Czy poczuł się urażony? Czy doskonale skonstruowany automat skojarzył z doskonałą organizacją swej osoby? Są wprawdzie ludzie, dla których, wydaje się, organizacja życia to treść ich istnienia. Organizacja w wypadku Witkacego to jednak nie działanie automatu, a raczej próba utrzymania w ryzach grożącego chaosu. Organizacja jest członem kolejnej antynomii w witkacowskim „systemie” Istnienia Poszczególnego; jej drugim członem jest grożący rozpad, trzymany w szachu myślą, ideą, wizją, dyscypliną, Regulaminem, który, jak poznajemy z listu, to w praktyce tylko zbiór pobożnych życzeń. Ale bez organizacji byłoby jeszcze gorzej. Nie – to nie o organizacji myślał. I nie o organizację życia chodziło pewnie Dynowskiej, kiedy przyrównała Witkacego do automatu.
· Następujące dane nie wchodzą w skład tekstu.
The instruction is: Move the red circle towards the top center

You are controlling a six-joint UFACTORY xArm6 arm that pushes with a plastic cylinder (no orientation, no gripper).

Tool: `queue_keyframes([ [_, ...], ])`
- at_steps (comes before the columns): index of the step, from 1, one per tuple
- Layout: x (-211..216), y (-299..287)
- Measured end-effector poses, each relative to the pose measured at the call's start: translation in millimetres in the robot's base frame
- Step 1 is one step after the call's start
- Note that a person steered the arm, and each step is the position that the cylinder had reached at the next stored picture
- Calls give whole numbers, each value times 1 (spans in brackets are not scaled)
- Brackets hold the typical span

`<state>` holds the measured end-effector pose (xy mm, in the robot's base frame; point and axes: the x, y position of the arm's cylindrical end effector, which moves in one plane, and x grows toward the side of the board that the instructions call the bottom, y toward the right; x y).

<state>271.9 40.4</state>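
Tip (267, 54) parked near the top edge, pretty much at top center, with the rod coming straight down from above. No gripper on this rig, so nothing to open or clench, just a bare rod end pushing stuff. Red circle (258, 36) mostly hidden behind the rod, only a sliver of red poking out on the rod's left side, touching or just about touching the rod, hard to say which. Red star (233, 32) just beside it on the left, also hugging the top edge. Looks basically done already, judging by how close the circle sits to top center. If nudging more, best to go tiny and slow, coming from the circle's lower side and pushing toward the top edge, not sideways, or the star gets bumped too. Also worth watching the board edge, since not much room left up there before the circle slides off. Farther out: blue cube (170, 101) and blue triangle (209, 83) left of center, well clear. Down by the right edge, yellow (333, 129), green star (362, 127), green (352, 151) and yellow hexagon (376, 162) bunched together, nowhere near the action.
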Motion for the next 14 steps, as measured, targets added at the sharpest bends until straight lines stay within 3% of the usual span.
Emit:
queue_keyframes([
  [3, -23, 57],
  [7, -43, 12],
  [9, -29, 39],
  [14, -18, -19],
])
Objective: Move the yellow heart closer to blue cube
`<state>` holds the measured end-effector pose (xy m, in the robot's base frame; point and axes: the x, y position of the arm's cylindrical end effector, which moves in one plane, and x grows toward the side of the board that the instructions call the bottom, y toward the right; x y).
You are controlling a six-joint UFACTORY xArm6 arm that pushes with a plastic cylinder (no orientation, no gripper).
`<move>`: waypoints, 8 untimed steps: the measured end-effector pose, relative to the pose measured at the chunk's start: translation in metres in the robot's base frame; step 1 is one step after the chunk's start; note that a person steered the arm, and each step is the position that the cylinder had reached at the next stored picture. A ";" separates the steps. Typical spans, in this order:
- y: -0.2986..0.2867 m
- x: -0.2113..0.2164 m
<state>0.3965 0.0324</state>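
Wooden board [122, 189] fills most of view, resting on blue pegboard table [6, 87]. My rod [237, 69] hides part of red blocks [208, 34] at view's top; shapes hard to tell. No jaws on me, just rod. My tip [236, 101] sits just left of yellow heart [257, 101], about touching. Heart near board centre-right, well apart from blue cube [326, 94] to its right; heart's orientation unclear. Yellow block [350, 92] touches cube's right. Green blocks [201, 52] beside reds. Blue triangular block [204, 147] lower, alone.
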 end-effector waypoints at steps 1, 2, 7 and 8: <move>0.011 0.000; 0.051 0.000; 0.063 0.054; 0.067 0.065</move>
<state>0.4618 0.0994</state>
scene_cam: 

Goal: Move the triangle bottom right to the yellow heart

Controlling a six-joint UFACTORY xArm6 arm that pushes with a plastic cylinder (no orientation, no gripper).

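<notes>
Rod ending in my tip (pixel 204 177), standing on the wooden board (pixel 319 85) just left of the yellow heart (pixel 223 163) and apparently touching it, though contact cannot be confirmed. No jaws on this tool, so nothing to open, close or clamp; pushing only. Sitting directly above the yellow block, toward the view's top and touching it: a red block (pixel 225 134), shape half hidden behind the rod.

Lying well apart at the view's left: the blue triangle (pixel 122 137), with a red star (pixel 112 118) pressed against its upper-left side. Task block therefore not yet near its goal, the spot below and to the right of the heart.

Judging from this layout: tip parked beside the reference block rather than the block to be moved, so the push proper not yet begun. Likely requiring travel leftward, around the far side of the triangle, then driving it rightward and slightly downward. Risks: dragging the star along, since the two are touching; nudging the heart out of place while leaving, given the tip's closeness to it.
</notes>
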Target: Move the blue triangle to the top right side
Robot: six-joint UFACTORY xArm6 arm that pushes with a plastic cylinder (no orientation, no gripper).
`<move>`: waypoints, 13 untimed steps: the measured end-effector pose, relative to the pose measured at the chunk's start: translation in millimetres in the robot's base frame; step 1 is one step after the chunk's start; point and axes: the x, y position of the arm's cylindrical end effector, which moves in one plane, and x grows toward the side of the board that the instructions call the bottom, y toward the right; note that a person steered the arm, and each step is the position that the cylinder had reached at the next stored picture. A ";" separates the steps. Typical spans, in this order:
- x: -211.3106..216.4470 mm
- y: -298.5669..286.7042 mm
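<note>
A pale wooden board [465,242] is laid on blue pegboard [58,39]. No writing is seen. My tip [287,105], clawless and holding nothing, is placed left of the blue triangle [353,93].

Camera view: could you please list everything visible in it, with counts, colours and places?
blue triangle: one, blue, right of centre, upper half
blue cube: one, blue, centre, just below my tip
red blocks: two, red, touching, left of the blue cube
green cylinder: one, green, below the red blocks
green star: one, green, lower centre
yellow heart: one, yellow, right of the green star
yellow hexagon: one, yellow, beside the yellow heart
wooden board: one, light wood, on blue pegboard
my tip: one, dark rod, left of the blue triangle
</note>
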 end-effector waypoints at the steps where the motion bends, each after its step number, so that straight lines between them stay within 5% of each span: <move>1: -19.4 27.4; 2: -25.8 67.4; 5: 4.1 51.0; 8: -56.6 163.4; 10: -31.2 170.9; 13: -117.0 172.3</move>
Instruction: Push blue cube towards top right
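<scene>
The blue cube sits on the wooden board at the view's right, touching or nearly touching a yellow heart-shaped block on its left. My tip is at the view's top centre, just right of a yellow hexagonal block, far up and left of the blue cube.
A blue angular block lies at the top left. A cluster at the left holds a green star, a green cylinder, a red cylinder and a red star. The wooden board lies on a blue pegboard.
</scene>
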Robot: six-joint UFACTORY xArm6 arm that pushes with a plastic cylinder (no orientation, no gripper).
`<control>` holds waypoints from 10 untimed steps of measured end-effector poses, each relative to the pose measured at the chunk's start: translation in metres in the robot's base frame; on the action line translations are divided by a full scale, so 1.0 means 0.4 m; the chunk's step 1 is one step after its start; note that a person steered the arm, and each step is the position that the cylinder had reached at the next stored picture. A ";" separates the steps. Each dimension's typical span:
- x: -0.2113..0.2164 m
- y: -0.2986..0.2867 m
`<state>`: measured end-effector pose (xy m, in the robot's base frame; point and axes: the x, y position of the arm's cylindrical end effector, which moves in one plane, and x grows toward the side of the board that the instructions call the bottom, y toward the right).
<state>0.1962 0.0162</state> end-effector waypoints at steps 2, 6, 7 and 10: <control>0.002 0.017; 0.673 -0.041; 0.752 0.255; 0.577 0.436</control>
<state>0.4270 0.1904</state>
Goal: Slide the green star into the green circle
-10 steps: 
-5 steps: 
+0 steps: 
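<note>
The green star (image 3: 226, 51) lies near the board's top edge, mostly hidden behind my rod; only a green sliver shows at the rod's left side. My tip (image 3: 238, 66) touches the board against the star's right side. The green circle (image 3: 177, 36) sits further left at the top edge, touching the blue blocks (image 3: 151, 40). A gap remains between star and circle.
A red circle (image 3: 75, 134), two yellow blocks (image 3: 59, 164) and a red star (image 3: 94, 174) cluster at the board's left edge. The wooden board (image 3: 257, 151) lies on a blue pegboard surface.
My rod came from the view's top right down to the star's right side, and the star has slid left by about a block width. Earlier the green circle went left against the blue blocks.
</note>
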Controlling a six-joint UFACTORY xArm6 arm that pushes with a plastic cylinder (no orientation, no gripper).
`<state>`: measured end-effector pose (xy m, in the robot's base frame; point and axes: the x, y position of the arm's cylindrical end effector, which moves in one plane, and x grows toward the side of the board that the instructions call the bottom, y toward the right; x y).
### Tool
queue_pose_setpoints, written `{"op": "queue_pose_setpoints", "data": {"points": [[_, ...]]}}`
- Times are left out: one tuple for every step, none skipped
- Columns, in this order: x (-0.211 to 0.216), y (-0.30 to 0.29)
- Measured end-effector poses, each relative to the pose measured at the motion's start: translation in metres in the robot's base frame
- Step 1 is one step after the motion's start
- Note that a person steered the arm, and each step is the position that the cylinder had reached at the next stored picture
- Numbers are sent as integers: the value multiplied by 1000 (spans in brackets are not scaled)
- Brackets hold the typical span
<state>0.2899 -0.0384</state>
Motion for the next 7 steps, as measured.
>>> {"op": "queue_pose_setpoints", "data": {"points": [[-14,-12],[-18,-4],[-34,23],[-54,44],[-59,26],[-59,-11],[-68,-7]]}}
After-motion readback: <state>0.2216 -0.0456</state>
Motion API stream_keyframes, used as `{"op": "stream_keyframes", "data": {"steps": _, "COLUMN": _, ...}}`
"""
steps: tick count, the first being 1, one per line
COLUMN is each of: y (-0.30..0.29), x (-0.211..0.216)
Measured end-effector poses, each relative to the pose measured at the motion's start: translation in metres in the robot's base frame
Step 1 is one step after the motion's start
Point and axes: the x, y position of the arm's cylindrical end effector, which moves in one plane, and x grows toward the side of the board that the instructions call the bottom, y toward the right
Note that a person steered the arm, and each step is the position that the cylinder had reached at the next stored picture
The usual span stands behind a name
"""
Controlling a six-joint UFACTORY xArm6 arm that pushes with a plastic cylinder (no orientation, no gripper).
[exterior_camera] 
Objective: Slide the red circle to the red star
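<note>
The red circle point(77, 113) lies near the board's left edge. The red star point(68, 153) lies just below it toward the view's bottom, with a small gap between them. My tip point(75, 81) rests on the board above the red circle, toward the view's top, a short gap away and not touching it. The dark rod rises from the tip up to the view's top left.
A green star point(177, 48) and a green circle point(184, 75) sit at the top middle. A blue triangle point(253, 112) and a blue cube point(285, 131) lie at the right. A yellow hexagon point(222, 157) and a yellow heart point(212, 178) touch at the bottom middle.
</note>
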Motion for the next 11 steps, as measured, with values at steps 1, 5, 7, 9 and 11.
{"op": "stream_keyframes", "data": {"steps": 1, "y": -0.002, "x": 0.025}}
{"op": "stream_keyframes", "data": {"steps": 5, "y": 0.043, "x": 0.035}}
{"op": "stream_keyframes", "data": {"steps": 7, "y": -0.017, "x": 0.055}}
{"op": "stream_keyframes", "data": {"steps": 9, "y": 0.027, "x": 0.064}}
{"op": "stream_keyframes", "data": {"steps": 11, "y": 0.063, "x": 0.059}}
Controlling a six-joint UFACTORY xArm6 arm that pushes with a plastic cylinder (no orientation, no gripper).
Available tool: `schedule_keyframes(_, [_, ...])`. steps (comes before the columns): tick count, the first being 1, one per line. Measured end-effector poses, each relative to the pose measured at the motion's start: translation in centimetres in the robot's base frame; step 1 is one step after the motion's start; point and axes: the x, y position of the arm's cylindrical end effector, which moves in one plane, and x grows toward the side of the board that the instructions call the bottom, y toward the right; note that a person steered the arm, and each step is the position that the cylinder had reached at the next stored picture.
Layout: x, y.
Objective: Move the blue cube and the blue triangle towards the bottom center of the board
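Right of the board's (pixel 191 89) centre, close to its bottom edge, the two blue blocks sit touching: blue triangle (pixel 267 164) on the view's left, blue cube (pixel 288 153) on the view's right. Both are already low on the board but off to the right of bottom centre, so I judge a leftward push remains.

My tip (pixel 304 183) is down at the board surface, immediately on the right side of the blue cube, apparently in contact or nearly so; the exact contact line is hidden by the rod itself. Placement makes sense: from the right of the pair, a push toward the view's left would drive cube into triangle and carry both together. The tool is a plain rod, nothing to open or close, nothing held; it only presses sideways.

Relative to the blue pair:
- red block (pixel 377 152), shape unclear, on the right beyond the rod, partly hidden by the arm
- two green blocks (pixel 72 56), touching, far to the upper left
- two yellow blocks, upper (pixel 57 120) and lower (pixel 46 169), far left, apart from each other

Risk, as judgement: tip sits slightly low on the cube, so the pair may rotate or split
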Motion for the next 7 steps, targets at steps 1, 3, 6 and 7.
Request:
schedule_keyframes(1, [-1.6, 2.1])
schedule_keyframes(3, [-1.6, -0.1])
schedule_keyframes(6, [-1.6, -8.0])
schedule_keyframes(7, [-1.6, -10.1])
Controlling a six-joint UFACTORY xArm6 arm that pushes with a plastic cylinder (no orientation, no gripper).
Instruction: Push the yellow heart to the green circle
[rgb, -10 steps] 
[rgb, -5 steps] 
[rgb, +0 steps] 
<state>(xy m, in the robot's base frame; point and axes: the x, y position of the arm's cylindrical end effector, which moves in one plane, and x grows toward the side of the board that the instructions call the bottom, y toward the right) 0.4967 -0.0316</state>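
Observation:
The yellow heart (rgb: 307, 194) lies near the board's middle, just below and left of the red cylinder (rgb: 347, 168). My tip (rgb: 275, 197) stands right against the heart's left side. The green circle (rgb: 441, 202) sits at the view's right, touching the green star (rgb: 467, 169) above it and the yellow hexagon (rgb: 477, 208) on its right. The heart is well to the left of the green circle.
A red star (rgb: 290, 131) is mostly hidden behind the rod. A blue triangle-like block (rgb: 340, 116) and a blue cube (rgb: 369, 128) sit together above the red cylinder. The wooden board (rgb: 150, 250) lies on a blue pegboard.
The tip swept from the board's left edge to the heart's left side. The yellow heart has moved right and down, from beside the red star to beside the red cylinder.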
Najpewniej miała na myśli formę, w której Witkacy jawił się znajomym i przygodnym obserwatorom jako aktor w teatrze życia – ekstrawagancko ubrany i zachowujący się prowokująco, nieobliczalny, niebezpieczny dla otoczenia, obrażający, wyśmiewający … błazen, komik, clown … śmieszny, ale, jak uważało wielu: pusty, naczynie bez treści, „wariat z Krupówek”, niepoważna postać. Ktoś, kogo nie ma, kto poza ciągłą pozą nie istnieje -grafoman i psychopata, który chce zbić majątek na eksponowaniu swojej choroby”.6

Wedle znanej definicji komizmu Henri Bergsona (Le rire, 1900) śmieszne jest to, co automatyczne, co się powtarza, co przedstawia umaszynownienie człowieka. „ komiczny będzie każdy ciąg czynów i zdarzeń, który narzuci nam iluzję życia, a zarazem wyraźne poczucie mechanicznego układu.”7 i dalej: „ nic tak nie jest tak istotnie śmieszne jak to, co automatycznie zostało dokonane”8. Jest to leitmotiv całej książki. Człowiek skojarzony z maszyną, z automatem, jest komiczny.
Rozpoznanie istoty komizmu przez Bergsona idzie oczywiście dalej: nasz śmiech nie jest bezinteresowny – śmiejąc się z uprzedmiotowionego człowieka, mechanicznego, automatu-kukły, śmiejemy się dla własnej obrony, dla oczyszczenia, wobec groźby, że sami staniemy się pustymi automatami, maszynami.
Jeśli śmiejemy się z człowieka-maszyny, to znaczy, że jeszcze postrzegamy, odczuwamy siebie jako ludzi,
więc nie jesteśmy jeszcze nieczułymi rzeczami.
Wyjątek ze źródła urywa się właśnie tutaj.